Random Sampling

The term "statistics" comes from the Latin word, "status," which means "political state" or "government." This connection reflects the field's historical roots in Renaissance Italy, where bureaucrats faced challenges in conducting full-scale censuses with limited resources. Back in the era, there were no computers and only a limited amount of administrative power was available.

To get round these limitations, they collected representative samples from the population of interest and draw inferences about the whole. Collecting data from a representative portion of the population was a feasible option to achieve the desired demographic information. In Statistics, the unknown (but fixed) values we aim to estimate for the whole population are called parameters. For example, let's say that you want to figure out the average annual income of a country for the last year. The true value calculated from the entire population (people who lived in the country last year) is the parameter of your interest. Due to time and resource constraints, suppose that you decided to collect samples of the population. Here, the corresponding value calculated from your collected sample is called a statistic

However, this approach raises another issue: how to collect samples that can represent its population? If your sample does not represent the entire population, it will introduce bias, which refers to systematic errors where the statistic deviates from the parameter. For example, to figure out the annual income of a country for the last year, conducting surveys on the people living today could not be a representative sample. Consider some individuals who passed away recently had an income last year, but your survey sample systematically excludes answers from them.

To avoid bias as much as possible, you need to adhere to the key principle of the sampling methods: samples should be selected at random from the population.

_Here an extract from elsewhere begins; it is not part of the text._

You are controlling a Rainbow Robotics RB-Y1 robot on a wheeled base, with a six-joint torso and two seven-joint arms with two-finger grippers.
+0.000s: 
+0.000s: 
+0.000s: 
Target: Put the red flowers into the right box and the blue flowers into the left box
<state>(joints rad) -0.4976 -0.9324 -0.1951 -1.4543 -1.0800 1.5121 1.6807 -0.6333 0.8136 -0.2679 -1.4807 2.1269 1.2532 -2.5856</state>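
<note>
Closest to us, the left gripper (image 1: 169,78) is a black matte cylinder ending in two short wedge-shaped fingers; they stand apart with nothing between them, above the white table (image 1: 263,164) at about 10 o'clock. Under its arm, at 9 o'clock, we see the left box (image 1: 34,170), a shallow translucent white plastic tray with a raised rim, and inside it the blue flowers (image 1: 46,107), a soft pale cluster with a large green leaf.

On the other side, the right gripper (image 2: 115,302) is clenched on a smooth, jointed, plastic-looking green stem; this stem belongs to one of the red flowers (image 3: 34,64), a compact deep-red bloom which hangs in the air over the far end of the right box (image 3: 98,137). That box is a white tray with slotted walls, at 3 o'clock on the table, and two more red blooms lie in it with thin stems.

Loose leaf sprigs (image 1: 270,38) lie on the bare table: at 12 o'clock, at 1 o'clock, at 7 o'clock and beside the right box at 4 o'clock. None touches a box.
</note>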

That is, each sampling unit has the equal chance of being selected, so that the fact that one sampling unit is selected does not have any impact on the chance of another sampling unit being selected. Indeed, the sampling methods introduced in this blog post, simple random samplingstratified samplingcluster sampling, and systematic sampling, do all adhere to this principle. Let's see how they work and verify if they give every sampling unit the equal chance of being selected!

Simple Random Sampling

The simple random sampling would be one of the most misunderstood sampling methods. People often incorrectly say "It can be achieved by simply giving each member of a population an equal chance of being selected." That's not quite true! The correct definition of the simple random sampling is that selecting each possible sample (not member or sampling unit) with an equal chance of being selected! In fact, as mentioned earlier, selecting each sampling unit with the same chance is required for any sampling method to be considered as unbiased.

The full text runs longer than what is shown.